# [Description of the task]
Lines of the listing that contain "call" need to be copied.

# [Source data]

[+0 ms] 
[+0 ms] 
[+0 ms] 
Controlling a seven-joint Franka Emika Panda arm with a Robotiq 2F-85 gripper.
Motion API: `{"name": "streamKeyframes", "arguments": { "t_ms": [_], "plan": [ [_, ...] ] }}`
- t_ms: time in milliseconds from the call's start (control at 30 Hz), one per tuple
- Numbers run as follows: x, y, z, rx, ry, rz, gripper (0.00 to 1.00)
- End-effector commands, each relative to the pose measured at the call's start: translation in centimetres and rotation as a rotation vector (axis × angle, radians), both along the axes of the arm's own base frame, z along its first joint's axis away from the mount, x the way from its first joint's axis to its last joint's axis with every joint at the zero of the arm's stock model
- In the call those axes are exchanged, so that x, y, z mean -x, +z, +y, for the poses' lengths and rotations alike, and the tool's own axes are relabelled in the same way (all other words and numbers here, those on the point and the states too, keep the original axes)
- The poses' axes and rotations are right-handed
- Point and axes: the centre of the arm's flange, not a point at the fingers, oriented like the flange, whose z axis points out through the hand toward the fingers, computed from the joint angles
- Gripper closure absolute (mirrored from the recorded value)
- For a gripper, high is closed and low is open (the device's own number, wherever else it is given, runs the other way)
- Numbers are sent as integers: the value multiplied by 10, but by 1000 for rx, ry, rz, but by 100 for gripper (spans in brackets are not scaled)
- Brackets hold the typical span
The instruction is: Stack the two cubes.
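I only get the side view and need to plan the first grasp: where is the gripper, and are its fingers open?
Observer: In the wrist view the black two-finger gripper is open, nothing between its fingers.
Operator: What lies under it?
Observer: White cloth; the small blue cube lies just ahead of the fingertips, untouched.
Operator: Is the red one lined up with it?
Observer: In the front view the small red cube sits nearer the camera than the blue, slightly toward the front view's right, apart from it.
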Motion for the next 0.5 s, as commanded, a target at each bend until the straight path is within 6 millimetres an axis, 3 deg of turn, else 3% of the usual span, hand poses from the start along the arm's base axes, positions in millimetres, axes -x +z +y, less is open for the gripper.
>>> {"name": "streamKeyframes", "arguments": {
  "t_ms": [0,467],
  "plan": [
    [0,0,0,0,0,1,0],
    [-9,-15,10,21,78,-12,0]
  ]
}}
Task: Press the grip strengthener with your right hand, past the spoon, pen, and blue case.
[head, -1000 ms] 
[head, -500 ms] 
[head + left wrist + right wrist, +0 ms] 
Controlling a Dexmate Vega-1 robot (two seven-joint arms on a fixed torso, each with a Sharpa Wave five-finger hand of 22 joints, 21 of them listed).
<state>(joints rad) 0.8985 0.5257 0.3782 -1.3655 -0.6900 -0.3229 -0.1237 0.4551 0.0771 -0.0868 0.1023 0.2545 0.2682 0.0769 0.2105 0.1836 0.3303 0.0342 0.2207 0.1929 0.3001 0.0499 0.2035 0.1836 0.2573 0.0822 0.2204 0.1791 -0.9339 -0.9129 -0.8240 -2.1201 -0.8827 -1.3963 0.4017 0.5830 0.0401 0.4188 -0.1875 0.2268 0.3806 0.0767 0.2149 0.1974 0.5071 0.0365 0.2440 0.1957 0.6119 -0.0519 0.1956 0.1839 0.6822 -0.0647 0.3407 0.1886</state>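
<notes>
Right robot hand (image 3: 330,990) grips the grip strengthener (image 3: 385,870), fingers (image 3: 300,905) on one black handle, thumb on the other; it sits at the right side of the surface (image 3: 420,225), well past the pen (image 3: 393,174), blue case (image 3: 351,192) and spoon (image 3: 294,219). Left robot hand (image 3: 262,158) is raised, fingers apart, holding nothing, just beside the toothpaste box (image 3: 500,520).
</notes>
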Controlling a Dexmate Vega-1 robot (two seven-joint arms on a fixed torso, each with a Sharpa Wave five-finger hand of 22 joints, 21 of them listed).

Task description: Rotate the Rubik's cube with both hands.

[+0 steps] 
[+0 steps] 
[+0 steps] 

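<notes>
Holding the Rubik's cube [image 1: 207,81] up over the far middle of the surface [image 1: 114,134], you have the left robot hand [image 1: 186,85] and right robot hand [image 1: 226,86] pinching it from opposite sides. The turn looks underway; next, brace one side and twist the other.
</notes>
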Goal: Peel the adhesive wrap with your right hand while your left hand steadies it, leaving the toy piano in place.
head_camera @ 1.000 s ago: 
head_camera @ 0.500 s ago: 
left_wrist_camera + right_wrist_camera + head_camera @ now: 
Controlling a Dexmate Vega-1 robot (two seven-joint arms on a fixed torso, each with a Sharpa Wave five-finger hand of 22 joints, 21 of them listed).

# [Written solution]
- t_ms: time in milliseconds from the call's start (control at 30 Hz), one per tuple
- End-effector commands, each relative to the pose measured at the call's start: translation in centimetres and rotation as a rotation vector (axis × angle, radians), both along the axes of the arm's own base frame, z along its first joint's axis away from the mount, x the way from its first joint's axis to its last joint's axis with every joint at the zero of the arm's stock model
- In the call those axes are exchanged, so that x, y, z mean -x, +z, +y, for the poses' lengths and rotations alike, and the tool's own axes are relabelled in the same way (all other words and numbers here, those on the point and the states too, keep the original axes)

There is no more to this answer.